• [DATASET CONTENT]
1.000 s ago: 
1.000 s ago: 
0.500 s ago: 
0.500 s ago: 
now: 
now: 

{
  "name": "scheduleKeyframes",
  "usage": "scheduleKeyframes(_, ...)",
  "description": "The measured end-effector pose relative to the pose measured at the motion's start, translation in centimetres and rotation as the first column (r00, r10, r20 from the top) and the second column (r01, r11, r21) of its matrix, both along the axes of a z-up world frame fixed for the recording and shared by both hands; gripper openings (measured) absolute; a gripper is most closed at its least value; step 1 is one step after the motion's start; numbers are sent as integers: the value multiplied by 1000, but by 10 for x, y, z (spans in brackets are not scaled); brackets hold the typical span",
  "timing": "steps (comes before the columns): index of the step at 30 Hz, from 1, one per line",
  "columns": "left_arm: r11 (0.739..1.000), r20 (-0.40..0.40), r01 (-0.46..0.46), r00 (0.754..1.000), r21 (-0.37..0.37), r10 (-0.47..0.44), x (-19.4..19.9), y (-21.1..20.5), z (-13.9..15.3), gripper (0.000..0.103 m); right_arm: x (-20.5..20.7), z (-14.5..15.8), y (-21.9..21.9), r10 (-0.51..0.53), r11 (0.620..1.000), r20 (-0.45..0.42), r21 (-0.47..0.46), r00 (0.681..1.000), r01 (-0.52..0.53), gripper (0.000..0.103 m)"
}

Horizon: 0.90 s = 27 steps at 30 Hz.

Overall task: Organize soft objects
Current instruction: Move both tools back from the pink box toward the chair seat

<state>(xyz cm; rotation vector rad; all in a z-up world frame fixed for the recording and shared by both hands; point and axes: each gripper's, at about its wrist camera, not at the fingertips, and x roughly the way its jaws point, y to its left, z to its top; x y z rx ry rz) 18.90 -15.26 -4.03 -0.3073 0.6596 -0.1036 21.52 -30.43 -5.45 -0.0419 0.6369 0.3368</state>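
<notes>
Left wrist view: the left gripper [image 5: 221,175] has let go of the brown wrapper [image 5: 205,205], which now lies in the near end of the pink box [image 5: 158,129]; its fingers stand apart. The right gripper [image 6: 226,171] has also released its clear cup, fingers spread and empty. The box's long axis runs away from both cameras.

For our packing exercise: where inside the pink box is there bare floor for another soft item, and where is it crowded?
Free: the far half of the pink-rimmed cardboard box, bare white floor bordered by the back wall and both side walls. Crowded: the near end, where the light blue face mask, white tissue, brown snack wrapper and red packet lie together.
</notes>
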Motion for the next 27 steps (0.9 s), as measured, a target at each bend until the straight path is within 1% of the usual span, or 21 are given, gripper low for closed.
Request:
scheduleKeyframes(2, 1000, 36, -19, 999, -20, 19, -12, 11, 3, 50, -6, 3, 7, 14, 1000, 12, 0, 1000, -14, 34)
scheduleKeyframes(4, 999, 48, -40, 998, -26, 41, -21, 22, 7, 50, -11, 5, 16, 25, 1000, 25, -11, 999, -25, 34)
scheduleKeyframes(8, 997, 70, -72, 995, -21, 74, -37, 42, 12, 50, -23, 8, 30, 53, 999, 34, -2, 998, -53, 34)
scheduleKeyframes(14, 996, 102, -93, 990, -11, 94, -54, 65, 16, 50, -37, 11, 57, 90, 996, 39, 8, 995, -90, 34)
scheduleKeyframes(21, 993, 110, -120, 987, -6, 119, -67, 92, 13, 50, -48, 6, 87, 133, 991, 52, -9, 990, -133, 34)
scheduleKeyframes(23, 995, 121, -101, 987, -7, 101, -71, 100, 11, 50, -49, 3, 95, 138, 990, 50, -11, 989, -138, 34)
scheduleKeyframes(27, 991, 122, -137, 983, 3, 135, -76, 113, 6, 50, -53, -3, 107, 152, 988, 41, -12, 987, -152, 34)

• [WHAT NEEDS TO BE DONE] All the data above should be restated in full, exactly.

• [EXPECTED OUTPUT]
1.000 s ago: 
1.000 s ago: 
0.500 s ago: 
0.500 s ago: 
now: 
now: 

{
  "name": "scheduleKeyframes",
  "usage": "scheduleKeyframes(_, ...)",
  "description": "The measured end-effector pose relative to the pose measured at the motion's start, translation in centimetres and rotation as the first column (r00, r10, r20 from the top) and the second column (r01, r11, r21) of its matrix, both along the axes of a z-up world frame fixed for the recording and shared by both hands; gripper openings (measured) absolute; a gripper is most closed at its least value; step 1 is one step after the motion's start; numbers are sent as integers: the value multiplied by 1000, but by 10 for x, y, z (spans in brackets are not scaled); brackets hold the typical span",
  "timing": "steps (comes before the columns): index of the step at 30 Hz, from 1, one per line",
  "columns": "left_arm: r11 (0.739..1.000), r20 (-0.40..0.40), r01 (-0.46..0.46), r00 (0.754..1.000), r21 (-0.37..0.37), r10 (-0.47..0.44), x (-19.4..19.9), y (-21.1..20.5), z (-13.9..15.3), gripper (0.000..0.103 m); right_arm: x (-20.5..20.7), z (-14.5..15.8), y (-21.9..21.9), r10 (-0.51..0.53), r11 (0.620..1.000), r20 (-0.45..0.42), r21 (-0.47..0.46), r00 (0.681..1.000), r01 (-0.52..0.53), gripper (0.000..0.103 m)"
}

Horizon: 0.90 s = 27 steps at 30 Hz.

Overall task: Organize soft objects
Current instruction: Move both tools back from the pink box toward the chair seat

<state>(xyz cm; rotation vector rad; all in a z-up world frame fixed for the recording and shared by both hands; point and axes: each gripper's, at about its wrist camera, not at the fingertips, and x roughly the way its jaws point, y to its left, z to its top; x y z rx ry rz) 18.90 -15.26 -4.03 -0.3073 0.6596 -0.1036 21.52 -30.43 -5.45 -0.0419 0.6369 0.3368</state>
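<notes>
Left wrist view: the left gripper [image 5: 221,175] has let go of the brown wrapper [image 5: 205,205], which now lies in the near end of the pink box [image 5: 158,129]; its fingers stand apart. The right gripper [image 6: 226,171] has also released its clear cup, fingers spread and empty. The box's long axis runs away from both cameras.

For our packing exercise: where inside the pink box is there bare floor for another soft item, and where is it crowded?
Free: the far half of the pink-rimmed cardboard box, bare white floor bordered by the back wall and both side walls. Crowded: the near end, where the light blue face mask, white tissue, brown snack wrapper and red packet lie together.
</notes>
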Motion for the next 27 steps (0.9 s), as measured, a target at each bend until the straight path is within 1% of the usual span, or 21 are given, gripper low for closed.
Request:
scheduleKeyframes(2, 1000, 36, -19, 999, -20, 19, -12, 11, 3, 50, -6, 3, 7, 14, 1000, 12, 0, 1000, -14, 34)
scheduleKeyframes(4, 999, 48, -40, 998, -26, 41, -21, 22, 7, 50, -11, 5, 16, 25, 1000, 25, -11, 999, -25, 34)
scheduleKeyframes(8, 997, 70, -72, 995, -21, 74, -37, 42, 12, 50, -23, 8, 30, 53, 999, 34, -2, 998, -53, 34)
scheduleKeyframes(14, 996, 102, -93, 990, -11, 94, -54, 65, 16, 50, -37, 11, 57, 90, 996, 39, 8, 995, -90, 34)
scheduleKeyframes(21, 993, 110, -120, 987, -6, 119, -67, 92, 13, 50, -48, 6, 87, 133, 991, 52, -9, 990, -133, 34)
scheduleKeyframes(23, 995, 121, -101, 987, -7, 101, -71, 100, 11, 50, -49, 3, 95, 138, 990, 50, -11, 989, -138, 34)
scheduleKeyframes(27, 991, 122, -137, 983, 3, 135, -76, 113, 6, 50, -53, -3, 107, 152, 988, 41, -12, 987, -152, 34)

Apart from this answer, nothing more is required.